About this exercise: Skip the images. Copy the records exactly as written.

# # # # #

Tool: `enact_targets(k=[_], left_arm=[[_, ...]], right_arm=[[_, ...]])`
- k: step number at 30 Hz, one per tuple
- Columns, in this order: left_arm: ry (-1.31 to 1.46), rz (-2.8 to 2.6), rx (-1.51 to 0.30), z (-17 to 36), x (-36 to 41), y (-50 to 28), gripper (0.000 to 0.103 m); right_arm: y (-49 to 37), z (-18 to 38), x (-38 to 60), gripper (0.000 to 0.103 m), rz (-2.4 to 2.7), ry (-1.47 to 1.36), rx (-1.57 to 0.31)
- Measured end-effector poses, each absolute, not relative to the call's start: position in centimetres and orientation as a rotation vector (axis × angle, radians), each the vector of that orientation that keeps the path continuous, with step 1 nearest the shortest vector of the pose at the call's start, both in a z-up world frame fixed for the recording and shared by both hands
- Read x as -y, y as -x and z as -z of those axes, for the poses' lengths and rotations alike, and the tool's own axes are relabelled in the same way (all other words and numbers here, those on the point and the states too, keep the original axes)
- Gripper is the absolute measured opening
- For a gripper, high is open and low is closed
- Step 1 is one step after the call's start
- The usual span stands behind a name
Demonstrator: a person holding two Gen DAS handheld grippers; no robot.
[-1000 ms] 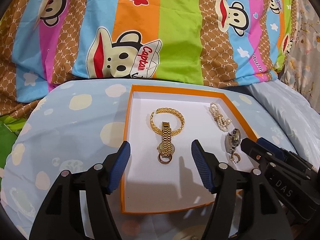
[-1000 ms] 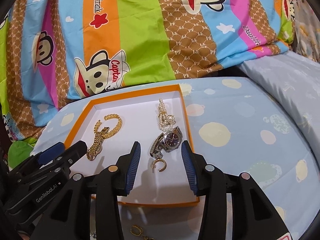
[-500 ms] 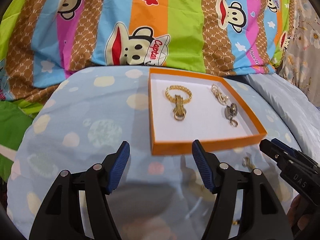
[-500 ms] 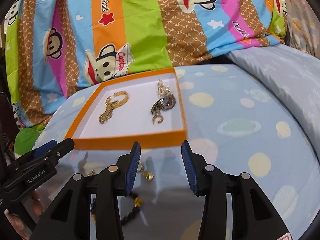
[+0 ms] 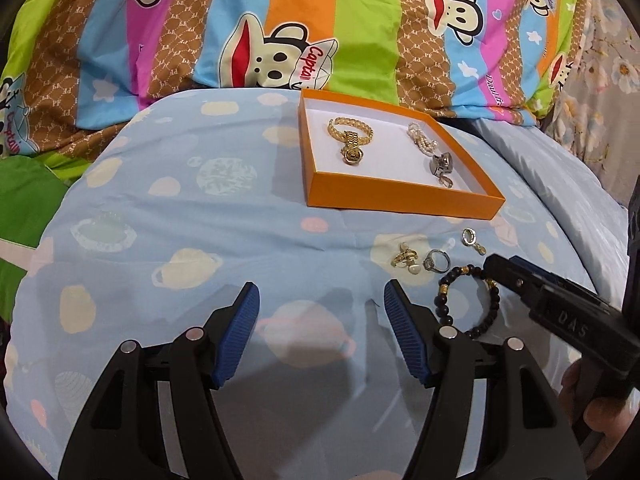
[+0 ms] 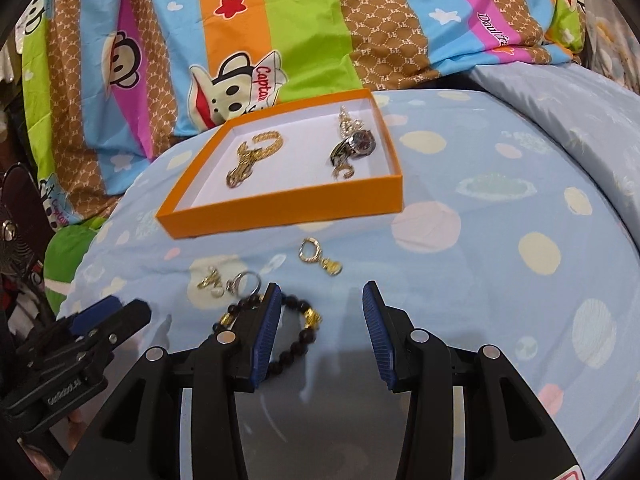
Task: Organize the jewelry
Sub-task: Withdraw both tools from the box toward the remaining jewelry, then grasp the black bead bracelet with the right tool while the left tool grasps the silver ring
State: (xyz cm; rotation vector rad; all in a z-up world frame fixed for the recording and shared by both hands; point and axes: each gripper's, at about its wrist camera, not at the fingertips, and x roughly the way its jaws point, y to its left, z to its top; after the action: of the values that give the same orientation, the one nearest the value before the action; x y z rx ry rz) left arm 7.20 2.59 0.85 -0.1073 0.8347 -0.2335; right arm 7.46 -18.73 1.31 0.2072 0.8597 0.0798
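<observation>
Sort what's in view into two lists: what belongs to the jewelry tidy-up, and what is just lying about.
Part of the job:
- orange box
- in it: gold watch, pearl piece, silver watch
- loose on the sheet: black bead bracelet, silver ring, gold earring, gold pearl piece

Just lying about:
- monkey-print quilt
- blue spotted sheet
</observation>
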Motion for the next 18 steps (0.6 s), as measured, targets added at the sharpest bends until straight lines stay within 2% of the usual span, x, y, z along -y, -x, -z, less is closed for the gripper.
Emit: enact_targets(k=[9,12,14,18], left_arm=[[0.132,0.243,-0.851,-0.58,-2.7,-7.58,0.063],[0.142,0.245,-0.854,-0.56,-2.77,-7.68,0.063],[0.144,0.248,-0.855,-0.55,-2.76,-7.68,0.063],[0.128,0.265,-0.859,-0.61,-2.25,-7.66,0.063]], right_arm=[[-7.54,-0.84,17.74,0.041,-0.084,-0.173,-0.9],[-7.57,-0.77,17.6,0.03,-0.075,-0.162,-0.907],[-7.63,-0.72,17.68,0.011,-0.071,-0.164,-0.909],[-7.45,-0.77,17.98,0.008,-0.068,-0.175,-0.905]])
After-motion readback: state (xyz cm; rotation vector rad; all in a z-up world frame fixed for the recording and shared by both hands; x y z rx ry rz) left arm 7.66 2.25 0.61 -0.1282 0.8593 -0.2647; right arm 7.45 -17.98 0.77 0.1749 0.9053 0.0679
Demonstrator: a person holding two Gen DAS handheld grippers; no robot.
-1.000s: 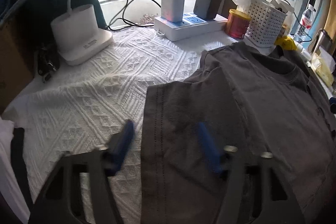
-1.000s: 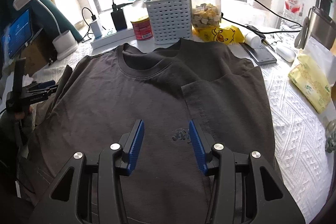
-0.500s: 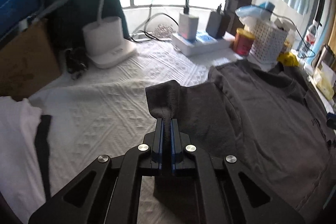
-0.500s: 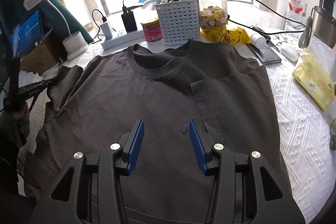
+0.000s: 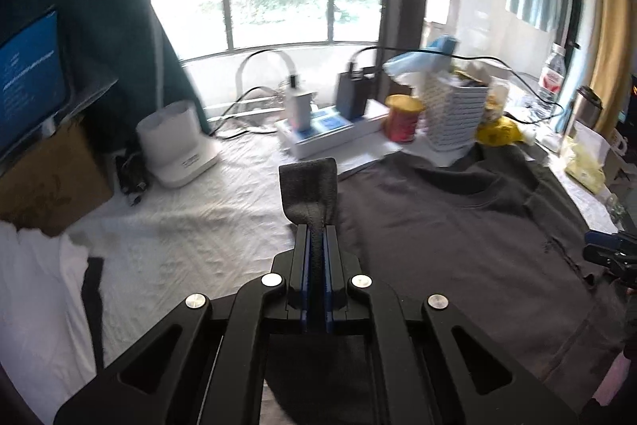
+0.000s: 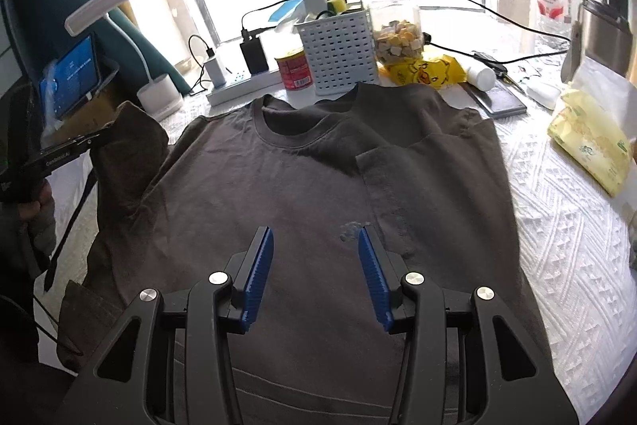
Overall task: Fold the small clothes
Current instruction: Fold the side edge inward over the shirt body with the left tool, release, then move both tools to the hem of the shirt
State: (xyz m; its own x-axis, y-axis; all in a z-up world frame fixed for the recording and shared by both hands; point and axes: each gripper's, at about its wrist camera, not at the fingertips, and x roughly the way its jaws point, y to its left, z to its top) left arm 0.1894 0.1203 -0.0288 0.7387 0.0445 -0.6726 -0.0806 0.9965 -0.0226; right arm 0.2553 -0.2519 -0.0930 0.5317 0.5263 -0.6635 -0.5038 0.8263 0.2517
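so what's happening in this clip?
A person is folding a dark grey T-shirt spread on a white textured cloth. The left gripper is shut on the shirt's sleeve, lifted off the table. The right gripper hovers open above the shirt's front, holding nothing. The other sleeve already lies folded in.

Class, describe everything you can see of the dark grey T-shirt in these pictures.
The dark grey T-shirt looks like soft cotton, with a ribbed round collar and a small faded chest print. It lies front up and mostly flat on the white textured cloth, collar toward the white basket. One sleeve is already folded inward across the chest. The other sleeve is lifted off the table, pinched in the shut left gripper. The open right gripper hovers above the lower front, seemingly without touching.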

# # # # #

Reply:
Tool: `enact_targets(k=[_], left_arm=[[_, ...]], right_arm=[[_, ...]])`
- k: step number at 30 Hz, one per tuple
- Columns, in this order: left_arm: ry (-1.31 to 1.46), rz (-2.8 to 2.6), rx (-1.51 to 0.30), z (-17 to 36), x (-36 to 41), y (-50 to 28), gripper (0.000 to 0.103 m); right_arm: y (-49 to 37), z (-18 to 38), x (-38 to 60), gripper (0.000 to 0.103 m), rz (-2.4 to 2.7), ry (-1.47 to 1.36), rx (-1.57 to 0.31)
- Measured end-effector poses, each absolute, not relative to the call's start: position in centimetres and orientation as a rotation vector (axis × angle, radians), each the vector of that orientation that keeps the path continuous, with step 1 nearest the shortest vector of the pose at the call's start, both in a z-up world frame fixed for the recording and shared by both hands
- Read x as -y, y as -x and z as -z of those axes, for the poses' lengths and rotations alike, and the tool's own axes are relabelled in the same way (all other words and numbers here, those on the point and the states too, keep the original axes)
- Gripper is the absolute measured opening
- For a gripper, high is open and low is closed
- Step 1 is one step after the call's start
- The usual span stands behind a name
Demonstrator: a person holding two Gen DAS handheld grippers; no robot.
[-1000 ms] 
[-1000 ms] 
[-500 ms] 
[-500 ms] 
[+0 ms] 
[+0 ms] 
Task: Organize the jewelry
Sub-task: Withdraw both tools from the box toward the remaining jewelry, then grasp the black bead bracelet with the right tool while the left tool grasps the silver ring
State: (xyz cm; rotation vector rad; all in a z-up world frame fixed for the recording and shared by both hands; point and axes: each gripper's, at about its wrist camera, not at the fingertips, and x roughly the way its jaws point, y to its left, z to its top; after the action: of the values that give the same orientation, the one nearest the value before the action; x y z rx ry rz) left arm 7.20 2.59 0.85 -0.1073 0.8347 -0.2335; right arm 7.46 -18.73 1.31 0.2072 0.8597 0.0798
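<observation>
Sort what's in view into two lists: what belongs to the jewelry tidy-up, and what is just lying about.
Part of the job:
- orange box
- in it: gold watch, pearl piece, silver watch
- loose on the sheet: black bead bracelet, silver ring, gold earring, gold pearl piece

Just lying about:
- monkey-print quilt
- blue spotted sheet
</observation>
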Motion for the next 18 steps (0.6 s), as measured, targets added at the sharpest bends until straight lines stay within 2% of the usual span, x, y, z along -y, -x, -z, less is closed for the gripper.
Emit: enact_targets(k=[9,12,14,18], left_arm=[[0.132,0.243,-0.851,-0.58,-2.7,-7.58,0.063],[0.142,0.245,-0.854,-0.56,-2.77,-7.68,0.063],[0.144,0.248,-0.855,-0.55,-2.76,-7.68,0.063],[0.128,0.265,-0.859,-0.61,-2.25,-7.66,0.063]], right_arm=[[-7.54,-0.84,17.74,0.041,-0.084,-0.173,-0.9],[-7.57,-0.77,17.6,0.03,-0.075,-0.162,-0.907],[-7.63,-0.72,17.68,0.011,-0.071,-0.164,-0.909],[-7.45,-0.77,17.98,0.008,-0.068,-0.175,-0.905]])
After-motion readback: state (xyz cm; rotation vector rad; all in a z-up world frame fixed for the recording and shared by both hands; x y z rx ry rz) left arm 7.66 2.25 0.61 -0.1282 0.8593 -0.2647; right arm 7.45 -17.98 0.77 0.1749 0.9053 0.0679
Demonstrator: a person holding two Gen DAS handheld grippers; no robot.
-1.000s: 
-1.000s: 
-0.500s: 
-0.500s: 
+0.000s: 
+0.000s: 
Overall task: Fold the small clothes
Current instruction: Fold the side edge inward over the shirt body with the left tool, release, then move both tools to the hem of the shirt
State: (xyz m; its own x-axis, y-axis; all in a z-up world frame fixed for the recording and shared by both hands; point and axes: each gripper's, at about its wrist camera, not at the fingertips, and x roughly the way its jaws point, y to its left, z to its top) left arm 0.1894 0.1203 -0.0288 0.7387 0.0445 -0.6726 -0.0806 0.9965 -0.0226; right arm 0.2553 -0.2519 -0.0930 0.5317 0.5263 -0.6635 -0.5038 0.8263 0.2517
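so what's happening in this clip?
A person is folding a dark grey T-shirt spread on a white textured cloth. The left gripper is shut on the shirt's sleeve, lifted off the table. The right gripper hovers open above the shirt's front, holding nothing. The other sleeve already lies folded in.

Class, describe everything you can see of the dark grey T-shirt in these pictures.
The dark grey T-shirt looks like soft cotton, with a ribbed round collar and a small faded chest print. It lies front up and mostly flat on the white textured cloth, collar toward the white basket. One sleeve is already folded inward across the chest. The other sleeve is lifted off the table, pinched in the shut left gripper. The open right gripper hovers above the lower front, seemingly without touching.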

That covers the exercise completely.